### EXERCISE
Repeat the data word for word and skip the pictures.

── INFORMATION SHOWN

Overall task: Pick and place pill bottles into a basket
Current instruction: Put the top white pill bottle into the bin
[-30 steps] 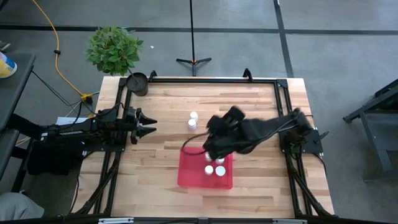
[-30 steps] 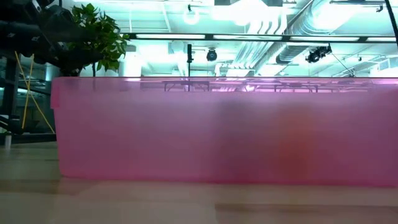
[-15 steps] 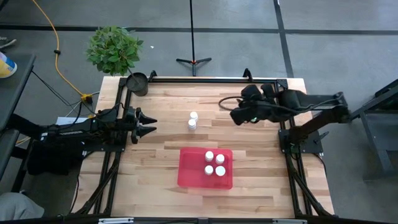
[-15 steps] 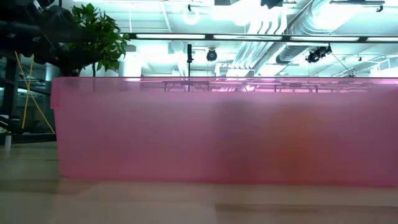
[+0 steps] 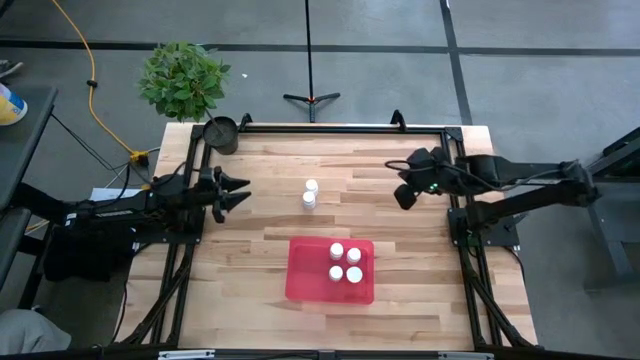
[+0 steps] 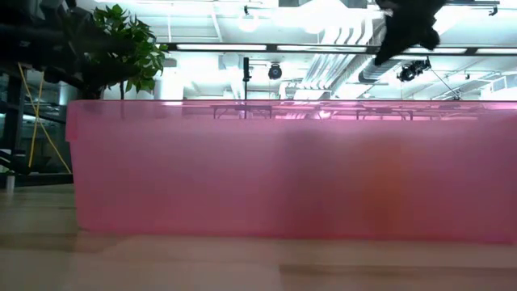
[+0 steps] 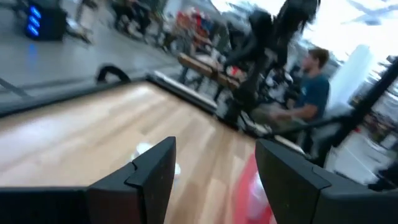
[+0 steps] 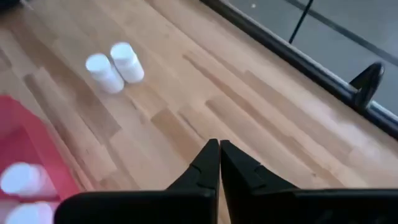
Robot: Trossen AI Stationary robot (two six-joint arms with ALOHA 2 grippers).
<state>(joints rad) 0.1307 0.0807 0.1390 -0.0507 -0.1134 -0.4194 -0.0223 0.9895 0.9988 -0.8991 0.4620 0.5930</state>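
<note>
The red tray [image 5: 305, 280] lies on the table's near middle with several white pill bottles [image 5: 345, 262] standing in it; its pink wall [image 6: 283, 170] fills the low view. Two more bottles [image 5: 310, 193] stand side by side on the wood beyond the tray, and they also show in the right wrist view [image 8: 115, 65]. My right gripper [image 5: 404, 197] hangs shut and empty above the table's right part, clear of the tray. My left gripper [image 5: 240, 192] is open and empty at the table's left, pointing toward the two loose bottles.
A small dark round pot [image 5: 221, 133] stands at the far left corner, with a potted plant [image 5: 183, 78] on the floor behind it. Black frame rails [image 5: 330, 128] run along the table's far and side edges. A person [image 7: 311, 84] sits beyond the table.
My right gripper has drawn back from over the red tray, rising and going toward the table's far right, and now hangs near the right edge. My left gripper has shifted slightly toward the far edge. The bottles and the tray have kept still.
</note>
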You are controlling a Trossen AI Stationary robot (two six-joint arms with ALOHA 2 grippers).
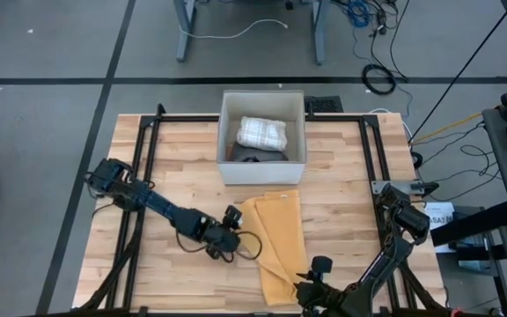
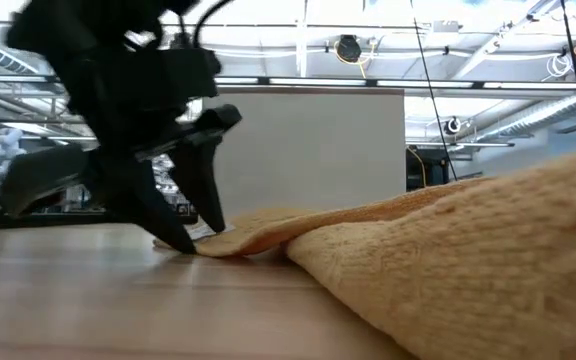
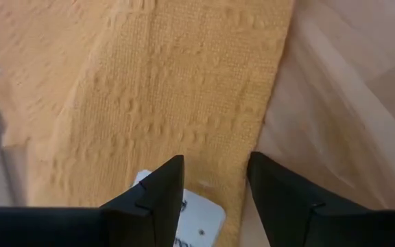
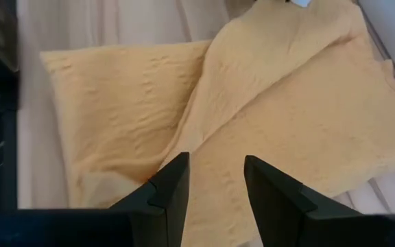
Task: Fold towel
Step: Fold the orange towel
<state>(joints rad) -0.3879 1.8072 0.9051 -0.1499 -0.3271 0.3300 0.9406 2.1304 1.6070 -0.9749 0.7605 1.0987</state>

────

### ANSWER FOR THE TASK
Overall task: Pick and place pill bottles into a basket
Current instruction: Put the top white pill bottle into the bin
[-30 steps] 
[-30 steps] 
[-15 steps] 
[-15 steps] 
[+0 steps] 
[+0 steps] 
[+0 steps] 
[+0 steps] 
Robot: Trossen AI Stationary robot (two six-joint arms with ALOHA 2 grippers).
<state>(joints rad) 0.1307 0.0807 0.1390 -0.0507 -0.1134 -0.4194 -0.0223 0.9895 0.9988 -0.8991 0.4620 0.5930</state>
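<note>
The red tray [image 5: 305, 280] lies on the table's near middle with several white pill bottles [image 5: 345, 262] standing in it; its pink wall [image 6: 283, 170] fills the low view. Two more bottles [image 5: 310, 193] stand side by side on the wood beyond the tray, and they also show in the right wrist view [image 8: 115, 65]. My right gripper [image 5: 404, 197] hangs shut and empty above the table's right part, clear of the tray. My left gripper [image 5: 240, 192] is open and empty at the table's left, pointing toward the two loose bottles.
A small dark round pot [image 5: 221, 133] stands at the far left corner, with a potted plant [image 5: 183, 78] on the floor behind it. Black frame rails [image 5: 330, 128] run along the table's far and side edges. A person [image 7: 311, 84] sits beyond the table.
My right gripper has drawn back from over the red tray, rising and going toward the table's far right, and now hangs near the right edge. My left gripper has shifted slightly toward the far edge. The bottles and the tray have kept still.
</note>
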You are controlling a Trossen AI Stationary robot (two six-joint arms with ALOHA 2 grippers).
Task: Fold towel
Step: Fold the orange towel
<state>(joints rad) -0.3879 1.8072 0.9051 -0.1499 -0.3271 0.3300 0.9406 2.1304 1.6070 -0.9749 0.7605 1.0987</state>

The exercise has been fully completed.